St. Luke's Memorial Episcopal Church provides an ideal setting and acoustic for this early chamber music presented at the Salish Sea Early Music Festival. It is an exact replica of an English country church that was built in 1883 and later moved stone by stone to its present site on North Gove Street. Image courtesy St. Luke's Memorial Church
St. Luke’s Memorial Episcopal Church provides an ideal setting and acoustic for this early chamber music presented at the Salish Sea Early Music Festival. It is an exact replica of an English country church that was built in 1883 and later moved stone by stone to its present site on North Gove Street. Image courtesy St. Luke’s Memorial Church

Admission is by suggested donation of $15. 18 and under free.

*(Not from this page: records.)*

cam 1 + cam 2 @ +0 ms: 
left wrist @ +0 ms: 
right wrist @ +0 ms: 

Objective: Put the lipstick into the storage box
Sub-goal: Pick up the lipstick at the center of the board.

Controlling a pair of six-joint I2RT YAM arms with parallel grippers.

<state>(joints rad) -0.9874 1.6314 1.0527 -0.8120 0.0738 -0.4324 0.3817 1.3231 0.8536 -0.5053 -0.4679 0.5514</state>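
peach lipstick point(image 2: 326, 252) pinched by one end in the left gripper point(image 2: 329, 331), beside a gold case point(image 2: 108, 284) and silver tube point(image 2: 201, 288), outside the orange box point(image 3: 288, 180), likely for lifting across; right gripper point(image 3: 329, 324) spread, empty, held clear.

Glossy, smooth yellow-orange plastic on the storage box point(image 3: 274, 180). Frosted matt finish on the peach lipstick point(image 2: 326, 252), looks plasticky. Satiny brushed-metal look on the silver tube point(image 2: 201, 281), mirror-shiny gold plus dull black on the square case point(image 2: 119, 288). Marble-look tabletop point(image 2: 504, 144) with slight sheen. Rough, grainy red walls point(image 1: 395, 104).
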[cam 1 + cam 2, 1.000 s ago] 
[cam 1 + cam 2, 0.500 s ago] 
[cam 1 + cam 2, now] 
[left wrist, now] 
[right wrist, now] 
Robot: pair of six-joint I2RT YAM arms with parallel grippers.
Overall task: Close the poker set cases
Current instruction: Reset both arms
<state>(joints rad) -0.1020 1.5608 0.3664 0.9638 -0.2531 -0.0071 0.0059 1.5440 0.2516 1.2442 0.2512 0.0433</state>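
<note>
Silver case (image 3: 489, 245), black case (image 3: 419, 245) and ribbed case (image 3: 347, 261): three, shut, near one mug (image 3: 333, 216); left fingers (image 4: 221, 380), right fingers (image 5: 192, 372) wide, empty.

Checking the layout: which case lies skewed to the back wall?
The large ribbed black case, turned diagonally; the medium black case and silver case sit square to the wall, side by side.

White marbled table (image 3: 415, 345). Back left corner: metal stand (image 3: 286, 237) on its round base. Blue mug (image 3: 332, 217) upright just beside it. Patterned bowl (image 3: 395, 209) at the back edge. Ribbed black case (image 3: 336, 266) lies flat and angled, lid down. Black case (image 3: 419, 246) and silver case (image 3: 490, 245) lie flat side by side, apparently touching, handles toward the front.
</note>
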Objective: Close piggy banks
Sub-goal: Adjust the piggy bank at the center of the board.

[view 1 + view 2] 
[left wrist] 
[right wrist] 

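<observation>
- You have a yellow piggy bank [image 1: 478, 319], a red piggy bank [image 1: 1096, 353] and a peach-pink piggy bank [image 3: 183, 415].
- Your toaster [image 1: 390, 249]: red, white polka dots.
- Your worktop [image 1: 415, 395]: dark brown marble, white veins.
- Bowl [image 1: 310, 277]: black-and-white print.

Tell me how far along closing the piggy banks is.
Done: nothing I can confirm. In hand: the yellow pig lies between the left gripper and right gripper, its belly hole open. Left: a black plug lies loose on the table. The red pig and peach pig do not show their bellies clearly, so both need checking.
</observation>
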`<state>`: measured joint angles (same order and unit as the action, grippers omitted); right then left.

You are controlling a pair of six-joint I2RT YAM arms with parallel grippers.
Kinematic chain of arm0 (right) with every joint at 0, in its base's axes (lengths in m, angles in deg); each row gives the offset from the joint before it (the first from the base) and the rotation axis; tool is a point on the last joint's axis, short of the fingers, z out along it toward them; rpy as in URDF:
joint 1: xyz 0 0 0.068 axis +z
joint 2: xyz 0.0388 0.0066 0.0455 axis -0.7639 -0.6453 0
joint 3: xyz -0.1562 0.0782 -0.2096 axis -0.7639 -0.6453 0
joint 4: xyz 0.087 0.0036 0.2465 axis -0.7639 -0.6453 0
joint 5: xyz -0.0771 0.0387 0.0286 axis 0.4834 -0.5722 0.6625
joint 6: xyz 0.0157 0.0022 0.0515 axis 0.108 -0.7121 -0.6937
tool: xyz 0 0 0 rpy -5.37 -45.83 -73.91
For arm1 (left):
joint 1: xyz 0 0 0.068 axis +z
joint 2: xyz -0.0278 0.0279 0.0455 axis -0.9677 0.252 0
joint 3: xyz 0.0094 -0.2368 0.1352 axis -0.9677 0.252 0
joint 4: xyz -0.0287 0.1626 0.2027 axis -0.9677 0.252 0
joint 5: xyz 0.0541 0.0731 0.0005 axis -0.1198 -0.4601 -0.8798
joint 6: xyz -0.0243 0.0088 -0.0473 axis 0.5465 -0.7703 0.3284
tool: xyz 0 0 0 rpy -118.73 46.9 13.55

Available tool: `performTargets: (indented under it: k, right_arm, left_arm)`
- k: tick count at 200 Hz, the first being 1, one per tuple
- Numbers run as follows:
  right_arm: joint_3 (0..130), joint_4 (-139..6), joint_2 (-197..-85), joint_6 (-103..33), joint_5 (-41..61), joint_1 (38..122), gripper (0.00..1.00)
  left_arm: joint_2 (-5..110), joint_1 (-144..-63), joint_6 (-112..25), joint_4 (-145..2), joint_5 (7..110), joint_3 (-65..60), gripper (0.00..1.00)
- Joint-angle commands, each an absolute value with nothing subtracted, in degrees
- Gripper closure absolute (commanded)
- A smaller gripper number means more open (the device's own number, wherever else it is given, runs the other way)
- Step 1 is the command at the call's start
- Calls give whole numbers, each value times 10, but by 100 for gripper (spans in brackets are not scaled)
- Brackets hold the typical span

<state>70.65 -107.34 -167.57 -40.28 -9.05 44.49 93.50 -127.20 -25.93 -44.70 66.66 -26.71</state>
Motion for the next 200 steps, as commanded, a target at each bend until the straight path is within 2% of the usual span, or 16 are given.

The Salish Sea Early Music Festival evolved from Concert Spirituel, which since the early 1980s in Seattle and Chicago has featured harpsichordists Elisabeth Wright, George Shangrow, David Schrader and John Whitelaw (Belgium), violinists Stanley Ritchie and Jorg Michael Schwarz, lutenists Stephen Stubbs and John Schneiderman, gambists Susan Napper, Mary Springfels and cellist Elaine Scott Banks. Unpublished works from the Library of Congress and other libraries and unusual instruments and instrumental combinations that were familiar in earlier times are given particular attention. From 1725 until 1790, the Concert Spirituel in Paris offered outstanding sacred, orchestral and chamber music performances presented by the leading instrumentalists and composers of Europe, featuring the most innovative new music of the day.

Music of this genre and this quality rarely reaches Tacoma.

The Salish Sea Early Music Festival usually performs in Seattle, Vancouver, BC or Victoria.

Don’t let your unique opportunity to catch them at an intimate, historic and acoustic site like Tacoma’s St. Luke’s Episcopal Church pass by.